Kritik an Reform und breite Ablehnung
Im Berlin Playbook Podcast des Magazins Politico sagte Schwesig: "Ich habe mich von Tag eins an positioniert und gesagt, dass wir das auf gar keinen Fall mitmachen können".
Mit ihrer Position stehe sie bundesweit nicht allein da, so Schwesig. Sieben Ministerpräsidenten aus Ost, West, SPD und CDU lehnten die Reform ebenfalls ab. 81 Prozent der Menschen in Deutschland empfänden sie als ungerecht.
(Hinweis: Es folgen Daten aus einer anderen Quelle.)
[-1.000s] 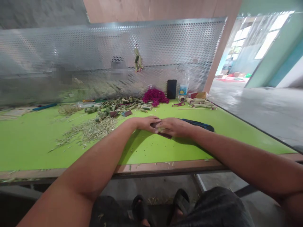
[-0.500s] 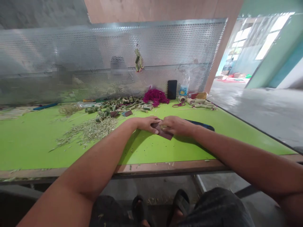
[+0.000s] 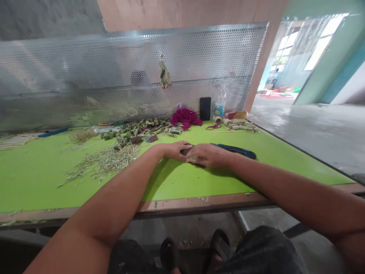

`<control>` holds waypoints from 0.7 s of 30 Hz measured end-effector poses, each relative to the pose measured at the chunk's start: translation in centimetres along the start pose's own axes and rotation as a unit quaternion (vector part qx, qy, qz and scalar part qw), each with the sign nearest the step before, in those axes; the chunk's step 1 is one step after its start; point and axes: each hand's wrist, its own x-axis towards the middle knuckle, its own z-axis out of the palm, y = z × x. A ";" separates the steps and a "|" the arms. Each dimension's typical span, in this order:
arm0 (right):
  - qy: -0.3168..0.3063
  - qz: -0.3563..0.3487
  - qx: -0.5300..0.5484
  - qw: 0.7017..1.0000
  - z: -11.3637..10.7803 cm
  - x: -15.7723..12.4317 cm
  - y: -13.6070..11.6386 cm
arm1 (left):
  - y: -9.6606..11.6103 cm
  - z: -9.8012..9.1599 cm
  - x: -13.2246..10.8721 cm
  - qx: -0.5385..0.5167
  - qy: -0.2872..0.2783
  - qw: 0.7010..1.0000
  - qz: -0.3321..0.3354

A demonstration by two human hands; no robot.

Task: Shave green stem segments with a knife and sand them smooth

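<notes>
Hidden grip (left hand (image 3: 172, 150), right hand (image 3: 209, 155))

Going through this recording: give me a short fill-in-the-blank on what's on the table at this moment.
1. The tangled fibre bundle on the green tabletop is ____ in colour.
2. The tool handle just beyond the right hand is mainly ____.
3. In the view, the pale shredded fibres lie to the ____ of the left hand.
4. Beside the upright black phone stands a clear plastic ____.

Missing words: magenta; blue; left; bottle.
</notes>
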 end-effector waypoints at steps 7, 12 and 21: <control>0.023 0.068 -0.007 0.997 -0.1 -0.4 0.5 | -0.5 0.2 0.2 0.002 0.003 1.000 -0.003; -0.007 -0.005 0.053 0.999 -0.3 -0.6 0.6 | 0.1 0.0 -0.1 0.007 0.005 1.000 -0.002; 0.014 0.057 0.031 0.998 -0.7 -0.8 0.6 | 0.3 0.0 -0.1 0.011 0.005 1.000 -0.020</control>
Begründung: Beitragsjahre und körperliche Arbeit
Schwesig begründet die Ungerechtigkeit mit den tatsächlichen Beitragsjahren: Wer 45 Jahre einzahlte, gehöre zu den längsten Zahlern, während der Durchschnitt bei 37 Jahren liege. "Ich bin ganz klar dafür, dass es bei der Regelung bleibt."
Besonders betroffen seien Menschen mit körperlich schwerer Arbeit wie Schweißer, Schiffbauer oder Elektriker. Wer mit 16 die Ausbildung beginne, sei nach 45 Jahren 61 und müsste bis 65 noch vier weitere Jahre arbeiten – also praktisch 49 Jahre. Das werde als "mega ungerecht" empfunden.
Pflegende Angehörige nicht benachteiligen
Auch pflegende Angehörige dürften nicht benachteiligt werden. Frauen, die ihre Kinder oder Eltern zu Hause pflegten und damit das System entlasteten, dürften dafür nicht die Rentenpunkte verlieren.